A second filter set has been developed that places the protection of "friendly email" ahead of identifying spam (at the expense of allowing a higher number of spam to reach the inbox). This approach should be more useful to people who get a lot of legitimate email from unknown senders. The current version of this filter set (download available here) is filtering 97% spam, 2.0% false positives on my test email collection without any whitelist filters.

*NOTE from Cecil - Thanks to everyone who has written to me with words of support for these pages recently. While I can't answer every email personally, it is good to know that some of you are finding this tutorial helpful. I have not made any major revisions to these pages or the filter sets since early March (03) as I have turned my attentions to other subjects. With regard to SPAM volume - In the time from January till May this year the number of spams I receive daily has risen from 57 to over 180!! The problem of spam is growing exponentially. At this rate, I predict the problem of spam will reach "critical mass" sometime later this year, and the proverbial "something" will be done about it in the legal and/or technical fields.
 - Cecil, May 11 2003

As of August 2003, I am no longer regularly checking my long-time email address of "cecilw@pullman.com" since the spam it receives has grown to close to 300 pieces per day. I will occasionally download it and add the spam to my collection until the account expires later this year. To contact me by email, please write to me at cecilw at cecilw dot com. Thanks!

BACKGROUND INFO:

I started this website in late Dec. 2002 after realizing that the spam in my email inbox outnumbered legitimate email by a wide and growing margin. This web site is an ongoing work in progress, changing and evolving as I find better ways to filter out spam.

I have three main email accounts at home and at work, and I check for mail on each of them from both home and at multiple locations at work throughout the day using Eudora 5.1 or 5.2 with three "personalities". I don't get a lot of valid email from people I don't know, and I received about 1700 pieces of unsolicited spam email in January 2003,  for an average of about 57 pieces of spam a day. (*August 2003 - this is up to well over 200 spams a day!). The filters I use and show here are successfully catching and diverting close to 100% of incoming unsolicited and unwanted spam email to my trash mailbox on most days, with almost no  "false positives".  I recommend scanning  the trash mailbox quickly for any email that doesn't belong there, and then delete it.  Your mileage may vary, depending on your particular email style and needs and which spam lists your email address has been "opted into" against your will.

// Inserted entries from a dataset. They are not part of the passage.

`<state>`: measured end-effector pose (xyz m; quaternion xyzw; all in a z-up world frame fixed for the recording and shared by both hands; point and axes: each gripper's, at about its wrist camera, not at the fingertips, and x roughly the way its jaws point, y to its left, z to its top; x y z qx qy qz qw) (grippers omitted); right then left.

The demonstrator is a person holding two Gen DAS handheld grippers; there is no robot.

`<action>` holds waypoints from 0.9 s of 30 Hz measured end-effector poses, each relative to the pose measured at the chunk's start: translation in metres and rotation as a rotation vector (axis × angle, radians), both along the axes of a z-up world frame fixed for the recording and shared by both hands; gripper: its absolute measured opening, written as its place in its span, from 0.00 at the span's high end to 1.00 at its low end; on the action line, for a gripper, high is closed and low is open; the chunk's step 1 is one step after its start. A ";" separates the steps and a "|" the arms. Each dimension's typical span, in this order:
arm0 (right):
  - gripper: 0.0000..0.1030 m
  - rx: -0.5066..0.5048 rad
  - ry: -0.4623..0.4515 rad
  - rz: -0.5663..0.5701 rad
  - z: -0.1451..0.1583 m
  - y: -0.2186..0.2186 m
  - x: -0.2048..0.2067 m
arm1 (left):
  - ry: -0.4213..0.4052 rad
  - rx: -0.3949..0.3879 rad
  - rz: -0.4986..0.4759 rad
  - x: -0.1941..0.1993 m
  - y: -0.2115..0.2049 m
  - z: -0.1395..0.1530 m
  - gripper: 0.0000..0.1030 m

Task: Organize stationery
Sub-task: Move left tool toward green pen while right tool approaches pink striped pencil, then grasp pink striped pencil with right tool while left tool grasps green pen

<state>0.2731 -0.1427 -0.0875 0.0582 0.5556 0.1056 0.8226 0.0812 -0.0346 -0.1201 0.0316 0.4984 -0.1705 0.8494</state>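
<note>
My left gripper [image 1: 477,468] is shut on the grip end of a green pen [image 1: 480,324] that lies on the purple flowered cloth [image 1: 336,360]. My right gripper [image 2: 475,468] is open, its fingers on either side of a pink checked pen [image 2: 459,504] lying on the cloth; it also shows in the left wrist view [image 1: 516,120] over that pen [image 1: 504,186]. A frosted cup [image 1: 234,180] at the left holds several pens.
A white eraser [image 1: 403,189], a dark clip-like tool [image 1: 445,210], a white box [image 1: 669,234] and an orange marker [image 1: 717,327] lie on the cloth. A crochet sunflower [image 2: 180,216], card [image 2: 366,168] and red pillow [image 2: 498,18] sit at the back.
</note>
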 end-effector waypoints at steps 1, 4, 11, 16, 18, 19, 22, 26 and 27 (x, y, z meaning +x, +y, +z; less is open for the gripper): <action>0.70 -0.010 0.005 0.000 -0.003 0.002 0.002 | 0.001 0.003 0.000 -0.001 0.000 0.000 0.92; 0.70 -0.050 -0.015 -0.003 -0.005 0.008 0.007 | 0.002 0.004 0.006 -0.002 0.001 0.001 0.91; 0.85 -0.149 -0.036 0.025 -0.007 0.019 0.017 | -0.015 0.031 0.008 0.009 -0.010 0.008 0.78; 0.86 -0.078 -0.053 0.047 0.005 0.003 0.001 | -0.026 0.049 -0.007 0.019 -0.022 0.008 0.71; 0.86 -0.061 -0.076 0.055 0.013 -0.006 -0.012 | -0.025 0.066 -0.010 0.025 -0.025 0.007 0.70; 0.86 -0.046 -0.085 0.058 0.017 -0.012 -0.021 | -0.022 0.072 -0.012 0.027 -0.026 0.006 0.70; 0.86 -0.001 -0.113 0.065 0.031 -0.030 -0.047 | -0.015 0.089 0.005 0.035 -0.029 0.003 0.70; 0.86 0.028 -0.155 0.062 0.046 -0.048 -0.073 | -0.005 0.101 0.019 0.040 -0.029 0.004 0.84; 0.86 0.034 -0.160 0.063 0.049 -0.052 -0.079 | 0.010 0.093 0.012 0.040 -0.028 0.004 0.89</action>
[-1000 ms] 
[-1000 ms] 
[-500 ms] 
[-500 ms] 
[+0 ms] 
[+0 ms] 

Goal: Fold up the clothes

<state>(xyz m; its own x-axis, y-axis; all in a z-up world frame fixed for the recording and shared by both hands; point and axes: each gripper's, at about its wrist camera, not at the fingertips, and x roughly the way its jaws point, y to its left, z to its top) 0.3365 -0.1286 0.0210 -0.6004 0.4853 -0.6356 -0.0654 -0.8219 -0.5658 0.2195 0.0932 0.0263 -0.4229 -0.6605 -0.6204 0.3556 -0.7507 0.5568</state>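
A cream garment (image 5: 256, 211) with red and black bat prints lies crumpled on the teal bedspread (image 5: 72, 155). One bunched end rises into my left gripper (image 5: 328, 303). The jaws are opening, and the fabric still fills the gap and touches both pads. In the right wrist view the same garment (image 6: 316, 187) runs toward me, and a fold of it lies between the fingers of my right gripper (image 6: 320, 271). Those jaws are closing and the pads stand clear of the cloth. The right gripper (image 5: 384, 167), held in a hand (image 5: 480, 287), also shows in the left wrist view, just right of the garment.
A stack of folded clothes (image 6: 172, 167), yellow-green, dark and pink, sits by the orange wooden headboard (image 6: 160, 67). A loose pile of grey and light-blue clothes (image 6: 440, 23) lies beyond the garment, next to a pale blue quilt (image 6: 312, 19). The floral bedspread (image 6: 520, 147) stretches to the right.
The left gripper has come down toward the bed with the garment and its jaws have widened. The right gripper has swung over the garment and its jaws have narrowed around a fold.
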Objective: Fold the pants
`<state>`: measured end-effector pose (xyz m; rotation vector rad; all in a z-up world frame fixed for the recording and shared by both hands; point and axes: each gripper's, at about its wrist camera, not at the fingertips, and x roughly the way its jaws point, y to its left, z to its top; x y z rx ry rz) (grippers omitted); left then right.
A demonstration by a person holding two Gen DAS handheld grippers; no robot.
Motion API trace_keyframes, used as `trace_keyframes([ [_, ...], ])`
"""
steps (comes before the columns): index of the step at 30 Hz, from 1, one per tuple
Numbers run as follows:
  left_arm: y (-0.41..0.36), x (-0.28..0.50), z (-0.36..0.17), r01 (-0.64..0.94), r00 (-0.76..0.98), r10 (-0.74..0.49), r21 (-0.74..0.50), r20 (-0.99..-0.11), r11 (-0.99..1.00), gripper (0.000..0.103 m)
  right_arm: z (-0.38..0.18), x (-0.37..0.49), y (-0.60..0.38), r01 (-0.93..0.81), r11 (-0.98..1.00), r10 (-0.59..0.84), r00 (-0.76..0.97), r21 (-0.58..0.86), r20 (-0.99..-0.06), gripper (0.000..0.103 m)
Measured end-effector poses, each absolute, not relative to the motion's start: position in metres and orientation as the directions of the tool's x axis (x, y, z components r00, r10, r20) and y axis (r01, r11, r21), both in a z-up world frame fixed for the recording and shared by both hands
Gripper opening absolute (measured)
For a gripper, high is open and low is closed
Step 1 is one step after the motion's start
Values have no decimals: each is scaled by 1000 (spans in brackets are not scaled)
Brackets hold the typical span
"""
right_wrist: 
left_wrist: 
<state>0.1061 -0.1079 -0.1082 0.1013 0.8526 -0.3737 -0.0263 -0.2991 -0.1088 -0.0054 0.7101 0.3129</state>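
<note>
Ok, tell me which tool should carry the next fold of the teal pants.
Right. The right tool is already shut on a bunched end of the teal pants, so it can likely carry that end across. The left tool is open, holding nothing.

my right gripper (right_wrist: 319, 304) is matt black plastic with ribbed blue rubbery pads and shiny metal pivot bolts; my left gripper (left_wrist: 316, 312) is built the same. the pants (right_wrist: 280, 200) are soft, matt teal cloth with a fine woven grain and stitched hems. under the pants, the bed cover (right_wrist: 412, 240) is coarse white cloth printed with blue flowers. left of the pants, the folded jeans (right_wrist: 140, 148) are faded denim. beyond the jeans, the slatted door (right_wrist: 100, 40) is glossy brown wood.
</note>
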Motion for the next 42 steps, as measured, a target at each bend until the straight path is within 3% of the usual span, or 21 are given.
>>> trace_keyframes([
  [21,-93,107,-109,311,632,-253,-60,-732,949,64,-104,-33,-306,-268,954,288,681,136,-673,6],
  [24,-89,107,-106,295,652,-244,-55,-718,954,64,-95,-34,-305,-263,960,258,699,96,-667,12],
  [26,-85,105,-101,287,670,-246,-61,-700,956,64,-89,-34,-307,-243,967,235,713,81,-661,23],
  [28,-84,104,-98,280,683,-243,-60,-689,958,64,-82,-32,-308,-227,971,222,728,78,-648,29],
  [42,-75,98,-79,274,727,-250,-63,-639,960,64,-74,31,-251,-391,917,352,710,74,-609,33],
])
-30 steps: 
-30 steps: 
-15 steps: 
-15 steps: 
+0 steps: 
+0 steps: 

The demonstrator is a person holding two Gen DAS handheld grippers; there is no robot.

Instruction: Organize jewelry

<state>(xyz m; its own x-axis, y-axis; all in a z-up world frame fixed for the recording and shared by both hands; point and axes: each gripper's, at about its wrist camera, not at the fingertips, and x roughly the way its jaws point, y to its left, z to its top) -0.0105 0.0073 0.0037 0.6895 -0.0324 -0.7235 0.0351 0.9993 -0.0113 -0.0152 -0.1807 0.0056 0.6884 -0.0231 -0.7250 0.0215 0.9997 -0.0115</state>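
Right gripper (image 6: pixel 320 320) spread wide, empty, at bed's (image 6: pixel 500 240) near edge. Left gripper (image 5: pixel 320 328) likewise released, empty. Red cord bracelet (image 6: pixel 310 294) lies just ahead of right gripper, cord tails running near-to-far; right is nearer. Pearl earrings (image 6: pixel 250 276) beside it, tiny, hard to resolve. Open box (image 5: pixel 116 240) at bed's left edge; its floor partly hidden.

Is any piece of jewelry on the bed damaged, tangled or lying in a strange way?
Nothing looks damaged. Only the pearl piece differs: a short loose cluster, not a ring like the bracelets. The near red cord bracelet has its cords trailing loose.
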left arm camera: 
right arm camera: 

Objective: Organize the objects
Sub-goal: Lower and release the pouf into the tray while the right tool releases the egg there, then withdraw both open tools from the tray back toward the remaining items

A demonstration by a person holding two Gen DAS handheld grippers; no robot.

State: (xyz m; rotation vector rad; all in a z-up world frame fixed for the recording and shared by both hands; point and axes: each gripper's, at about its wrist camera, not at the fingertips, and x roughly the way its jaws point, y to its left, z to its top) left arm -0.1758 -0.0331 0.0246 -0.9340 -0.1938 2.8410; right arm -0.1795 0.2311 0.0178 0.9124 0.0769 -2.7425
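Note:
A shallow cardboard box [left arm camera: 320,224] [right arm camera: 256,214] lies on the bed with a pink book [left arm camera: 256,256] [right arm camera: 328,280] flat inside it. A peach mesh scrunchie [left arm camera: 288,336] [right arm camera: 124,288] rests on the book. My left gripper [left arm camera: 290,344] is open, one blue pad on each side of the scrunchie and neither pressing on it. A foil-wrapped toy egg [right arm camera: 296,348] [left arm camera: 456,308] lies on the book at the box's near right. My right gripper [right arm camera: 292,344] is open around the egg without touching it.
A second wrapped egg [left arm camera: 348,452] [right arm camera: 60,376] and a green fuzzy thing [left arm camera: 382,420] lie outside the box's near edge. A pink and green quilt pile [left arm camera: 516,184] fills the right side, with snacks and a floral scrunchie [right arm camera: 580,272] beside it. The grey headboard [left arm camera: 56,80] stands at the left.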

I have a file  of over 4000 (and growing) spam email messages that I use for testing filters on. I'm currently (Aug 03) using about 32 combined spam filters, one virus filter and several whitelist filters in Eudora 5.2 for Windows, and this catches all but a small number of these messages. An emerging trend in new spam email is to make it very short, and too vague or innocuous to bother writing filters for - perhaps a tribute to the effectiveness of spam filtering in general. The number of filters I use goes up or down as I continue to experiment with new filtering rules and refine my word and phrase lists.

The number of spam filters I now use is down from a recent high of over 175 filters  (and I've heard of instances of people using, or trying to use, more than a thousand spam filters). It was clear the problem of spam was growing increasingly out of control, so I decided to start investigating how to filter out spam and unwanted email more effectively and efficiently. It is possible to use just a few spam filters  and remove "most" spam email. And for many people that's good enough. But by adding a few more filters as shown here it is possible to get up to 99% or better spam detection and yet minimize the number of false-positives.